[Opening Provided records section]

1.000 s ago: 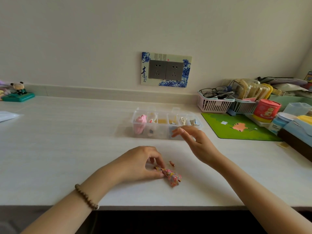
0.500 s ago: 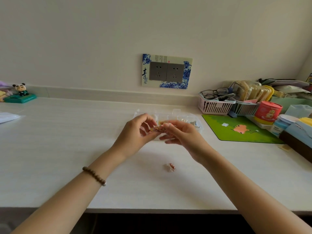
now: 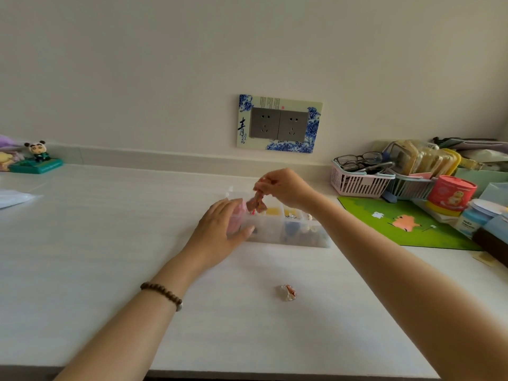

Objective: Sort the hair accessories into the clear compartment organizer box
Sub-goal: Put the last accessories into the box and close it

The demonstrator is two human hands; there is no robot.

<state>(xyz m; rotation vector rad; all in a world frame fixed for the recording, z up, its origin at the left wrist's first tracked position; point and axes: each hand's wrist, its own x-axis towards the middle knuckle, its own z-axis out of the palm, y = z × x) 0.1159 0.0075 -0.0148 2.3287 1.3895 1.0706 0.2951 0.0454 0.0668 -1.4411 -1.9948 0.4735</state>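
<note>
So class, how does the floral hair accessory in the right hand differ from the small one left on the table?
The floral accessory hangs from the right hand above the organizer box; the small accessory lies unheld on the table. The floral one looks larger. Both remain unsorted.

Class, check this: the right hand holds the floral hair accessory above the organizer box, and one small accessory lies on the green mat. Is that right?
Not quite. The head view shows the small accessory lying on the white table, not the green mat. The right hand does hold the floral hair accessory above the organizer box.
</note>
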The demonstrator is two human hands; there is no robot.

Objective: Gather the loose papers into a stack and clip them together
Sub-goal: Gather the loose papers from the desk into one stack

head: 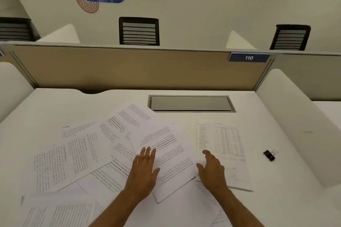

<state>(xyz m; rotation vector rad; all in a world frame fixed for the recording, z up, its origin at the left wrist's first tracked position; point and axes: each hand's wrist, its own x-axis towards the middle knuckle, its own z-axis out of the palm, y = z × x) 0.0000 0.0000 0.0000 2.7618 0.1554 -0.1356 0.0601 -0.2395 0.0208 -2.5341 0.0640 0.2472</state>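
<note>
Several loose printed papers (88, 153) lie scattered and overlapping across the white desk (55, 105). One sheet with a table (221, 140) lies apart at the right. My left hand (144, 169) rests flat, fingers together, on the left edge of an upside-down text sheet (171, 158) in the middle. My right hand (212, 169) lies on the papers at that sheet's right edge, fingers loosely apart, holding nothing. A black binder clip (269, 155) sits alone on the desk far to the right, well apart from both hands.
A grey cable-port lid (190, 103) is set into the desk behind the papers. A tan partition (129, 68) with a "110" tag (249, 57) closes the back. White side dividers (295, 116) flank the desk. Black chairs (139, 31) stand beyond.
</note>
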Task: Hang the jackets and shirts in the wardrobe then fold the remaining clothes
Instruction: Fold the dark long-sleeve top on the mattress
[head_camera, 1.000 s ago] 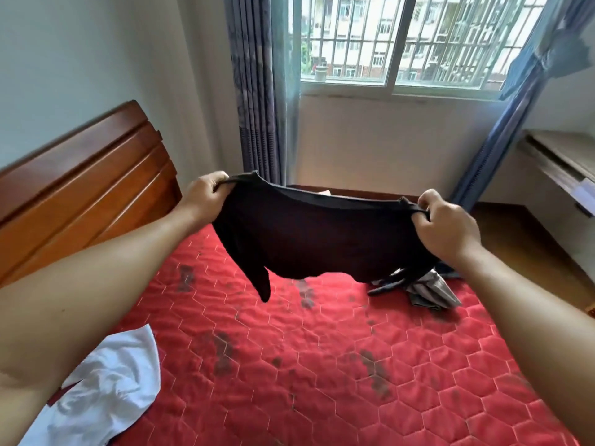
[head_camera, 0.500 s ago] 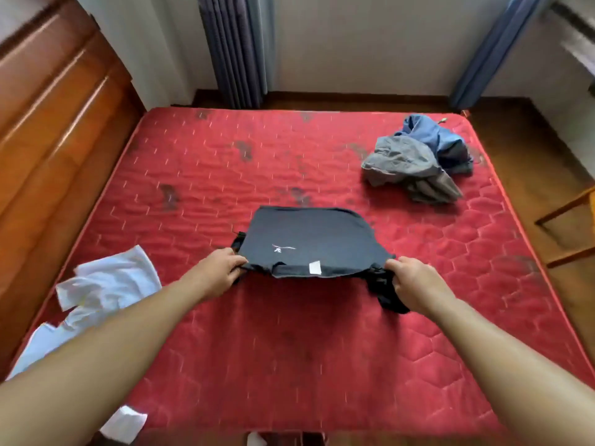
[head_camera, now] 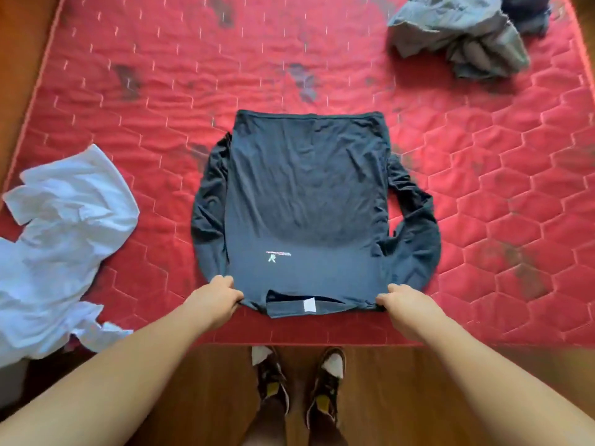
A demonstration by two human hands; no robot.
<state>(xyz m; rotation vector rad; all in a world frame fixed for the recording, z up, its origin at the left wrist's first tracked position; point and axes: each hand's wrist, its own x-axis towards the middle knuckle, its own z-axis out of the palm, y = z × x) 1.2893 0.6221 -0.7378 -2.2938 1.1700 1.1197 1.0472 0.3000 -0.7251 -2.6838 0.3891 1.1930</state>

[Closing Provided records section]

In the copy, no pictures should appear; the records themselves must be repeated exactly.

• [Solution below]:
1.000 s ago: 
0.500 s ago: 
now: 

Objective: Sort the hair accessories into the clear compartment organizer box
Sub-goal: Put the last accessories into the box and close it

The demonstrator is two human hands; there is no robot.

<state>(xyz m; rotation vector rad; all in a world frame fixed for the recording, z up, its origin at the left wrist's first tracked position; point and axes: each hand's wrist, its own x-axis towards the middle knuckle, its own z-axis out of the palm, y = z × x) 0.1159 0.0075 -0.0148 2.3287 1.3895 1.0706 0.2951 0.0454 0.0668 -1.4411 -1.9948 0.4735</state>
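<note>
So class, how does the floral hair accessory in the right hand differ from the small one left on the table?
The floral accessory hangs from the right hand above the organizer box; the small accessory lies unheld on the table. The floral one looks larger. Both remain unsorted.

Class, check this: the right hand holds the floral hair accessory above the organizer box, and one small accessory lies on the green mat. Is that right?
Not quite. The head view shows the small accessory lying on the white table, not the green mat. The right hand does hold the floral hair accessory above the organizer box.
</note>
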The demonstrator is two human hands; there is no robot.

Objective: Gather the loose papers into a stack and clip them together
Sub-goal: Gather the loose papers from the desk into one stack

head: 

<state>(xyz m; rotation vector rad; all in a world frame fixed for the recording, z up, its origin at the left wrist's first tracked position; point and axes: each hand's wrist, its own x-axis towards the middle knuckle, its own z-axis out of the palm, y = z × x) 0.0000 0.0000 0.0000 2.7618 0.1554 -0.1356 0.0601 -0.2395 0.0208 -2.5341 0.0640 0.2472</state>
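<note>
Several loose printed papers (88, 153) lie scattered and overlapping across the white desk (55, 105). One sheet with a table (221, 140) lies apart at the right. My left hand (144, 169) rests flat, fingers together, on the left edge of an upside-down text sheet (171, 158) in the middle. My right hand (212, 169) lies on the papers at that sheet's right edge, fingers loosely apart, holding nothing. A black binder clip (269, 155) sits alone on the desk far to the right, well apart from both hands.
A grey cable-port lid (190, 103) is set into the desk behind the papers. A tan partition (129, 68) with a "110" tag (249, 57) closes the back. White side dividers (295, 116) flank the desk. Black chairs (139, 31) stand beyond.
</note>
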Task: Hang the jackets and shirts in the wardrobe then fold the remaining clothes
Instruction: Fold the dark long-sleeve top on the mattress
[head_camera, 1.000 s ago] 
[head_camera, 0.500 s ago] 
[head_camera, now] 
A demonstration by two human hands; no robot.
<state>(xyz m; rotation vector rad; all in a world frame fixed for the recording, z up, its origin at the left wrist's first tracked position; point and axes: each hand's wrist, its own x-axis towards the middle knuckle, its own z-axis out of the palm, y = z × x) 1.2893 0.6221 -0.7378 -2.2938 1.1700 1.1197 1.0472 0.3000 -0.7251 -2.6838 0.3891 1.1930</state>

The answer has been fully written out.